ミッドトレーニングは現代の大規模言語モデル（LLM）開発において重要な段階となっており、大規模に厳選された混合物を用いて最終的な事後学習の前に能力を強化する。そのデータ選択問題は特徴的である。データは事前学習に近い規模で事前学習スタイルの目的関数の下で最適化されるが、下流の能力に向けて厳選され、異なる形式やトレーニング上の役割を持つ異種ソースから抽出される。その結果、効果的な選択にはスケーラビリティとソース適応型の意味基準の両方が必要となる。既存のモデルベース手法はスケーラビリティに優れるが、暗黙的な品質信号のみを提供する。意味選択手法はより強力な判断を提供するが、通常は固定された評価基準や標準化されたデータ形式を前提とする。この不一致に対処するため、我々は自己アンカー型評価基準発見に基づくソース認識フィルタリングフレームワークMIRAを提案する。核となるアイデアは、評価基準の構築をデータ選択の一部にすることである。MIRAはまず各ソースグループに対して何を評価すべきかを発見し、その後、それらの判断をスケーラブルな学生スコアラーに蒸留して全文書コーパスのフィルタリングを行う。21のソースと5つのソースグループからなるコード指向ミッドトレーニングにおいて、MIRAは9つのコードベンチマークで選択ベースラインを上回り、トークン数を半分に抑えながら全文書コーパス実行と同等の性能を達成した。

English

Mid-training has become an important stage in modern LLM development, using large-scale curated mixtures to strengthen capabilities before final post-training. Its data selection problem is distinct: the data are optimized under a pretraining-style objective at near-pretraining scale, but are curated toward downstream capabilities and drawn from heterogeneous sources with different formats and training roles. As a result, effective selection requires both scalability and source-adaptive semantic criteria. Existing model-based methods scale well, but provide only implicit quality signals.
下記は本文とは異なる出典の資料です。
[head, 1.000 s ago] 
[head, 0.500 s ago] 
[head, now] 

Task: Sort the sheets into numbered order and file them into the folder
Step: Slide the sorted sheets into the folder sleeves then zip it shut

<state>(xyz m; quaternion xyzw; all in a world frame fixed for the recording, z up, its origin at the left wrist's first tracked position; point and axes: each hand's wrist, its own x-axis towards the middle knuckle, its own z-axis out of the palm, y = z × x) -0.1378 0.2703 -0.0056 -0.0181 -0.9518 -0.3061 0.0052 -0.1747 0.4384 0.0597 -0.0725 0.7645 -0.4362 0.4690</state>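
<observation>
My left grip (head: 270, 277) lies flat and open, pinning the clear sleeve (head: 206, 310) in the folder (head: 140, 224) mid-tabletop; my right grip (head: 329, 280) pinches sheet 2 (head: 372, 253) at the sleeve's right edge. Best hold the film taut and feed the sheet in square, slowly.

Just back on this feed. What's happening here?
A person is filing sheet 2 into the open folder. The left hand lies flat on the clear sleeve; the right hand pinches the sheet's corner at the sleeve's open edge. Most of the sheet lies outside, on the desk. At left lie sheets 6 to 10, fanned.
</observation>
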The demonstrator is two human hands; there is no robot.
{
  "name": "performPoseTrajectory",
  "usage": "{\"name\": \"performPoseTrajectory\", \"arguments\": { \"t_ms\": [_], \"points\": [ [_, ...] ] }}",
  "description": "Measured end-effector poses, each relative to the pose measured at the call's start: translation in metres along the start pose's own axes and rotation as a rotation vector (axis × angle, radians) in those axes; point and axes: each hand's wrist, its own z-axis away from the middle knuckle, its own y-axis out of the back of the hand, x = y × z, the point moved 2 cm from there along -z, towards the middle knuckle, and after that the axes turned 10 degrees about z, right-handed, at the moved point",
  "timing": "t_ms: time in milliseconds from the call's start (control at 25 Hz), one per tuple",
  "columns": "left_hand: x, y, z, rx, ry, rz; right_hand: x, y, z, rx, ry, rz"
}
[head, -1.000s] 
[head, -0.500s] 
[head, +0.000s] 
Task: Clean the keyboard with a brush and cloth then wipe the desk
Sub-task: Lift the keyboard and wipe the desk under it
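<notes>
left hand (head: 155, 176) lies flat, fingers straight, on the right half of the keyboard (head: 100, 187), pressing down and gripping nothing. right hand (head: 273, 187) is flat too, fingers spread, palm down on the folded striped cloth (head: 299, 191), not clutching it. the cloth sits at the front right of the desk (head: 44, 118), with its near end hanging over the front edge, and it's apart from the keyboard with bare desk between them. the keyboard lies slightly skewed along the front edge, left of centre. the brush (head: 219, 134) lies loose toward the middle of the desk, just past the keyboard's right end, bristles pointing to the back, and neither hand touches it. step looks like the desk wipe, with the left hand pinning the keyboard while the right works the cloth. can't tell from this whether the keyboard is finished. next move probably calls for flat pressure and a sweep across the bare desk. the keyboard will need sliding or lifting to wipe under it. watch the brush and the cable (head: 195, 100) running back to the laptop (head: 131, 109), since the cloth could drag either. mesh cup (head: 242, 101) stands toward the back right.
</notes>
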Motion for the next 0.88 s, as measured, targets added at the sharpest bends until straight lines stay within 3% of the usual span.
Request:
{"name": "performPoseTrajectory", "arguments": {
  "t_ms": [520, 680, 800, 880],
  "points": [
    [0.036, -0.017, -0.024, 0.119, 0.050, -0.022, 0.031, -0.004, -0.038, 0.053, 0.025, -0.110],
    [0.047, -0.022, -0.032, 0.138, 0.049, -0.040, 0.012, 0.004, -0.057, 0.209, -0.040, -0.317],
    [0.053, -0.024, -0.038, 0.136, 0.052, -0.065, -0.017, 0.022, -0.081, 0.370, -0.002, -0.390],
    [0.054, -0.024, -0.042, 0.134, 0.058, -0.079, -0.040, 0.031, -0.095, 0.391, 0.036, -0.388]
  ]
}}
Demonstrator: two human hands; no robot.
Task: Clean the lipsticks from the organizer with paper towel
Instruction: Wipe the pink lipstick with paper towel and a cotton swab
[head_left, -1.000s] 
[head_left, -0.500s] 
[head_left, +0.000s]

Semantic selection methods offer stronger judgments, but usually assume fixed rubrics or standardized data formats. To address this mismatch, we propose MIRA, a source-aware filtering framework based on self-anchored rubric discovery. The key idea is to make rubric construction part of data selection: MIRA first discovers what should be evaluated for each source group, then distills those judgments into scalable student scorers for full-corpus filtering. On code-oriented mid-training with 21 sources and 5 source groups, MIRA outperforms selection baselines across nine code benchmarks and matches the full-corpus run while using only half the tokens.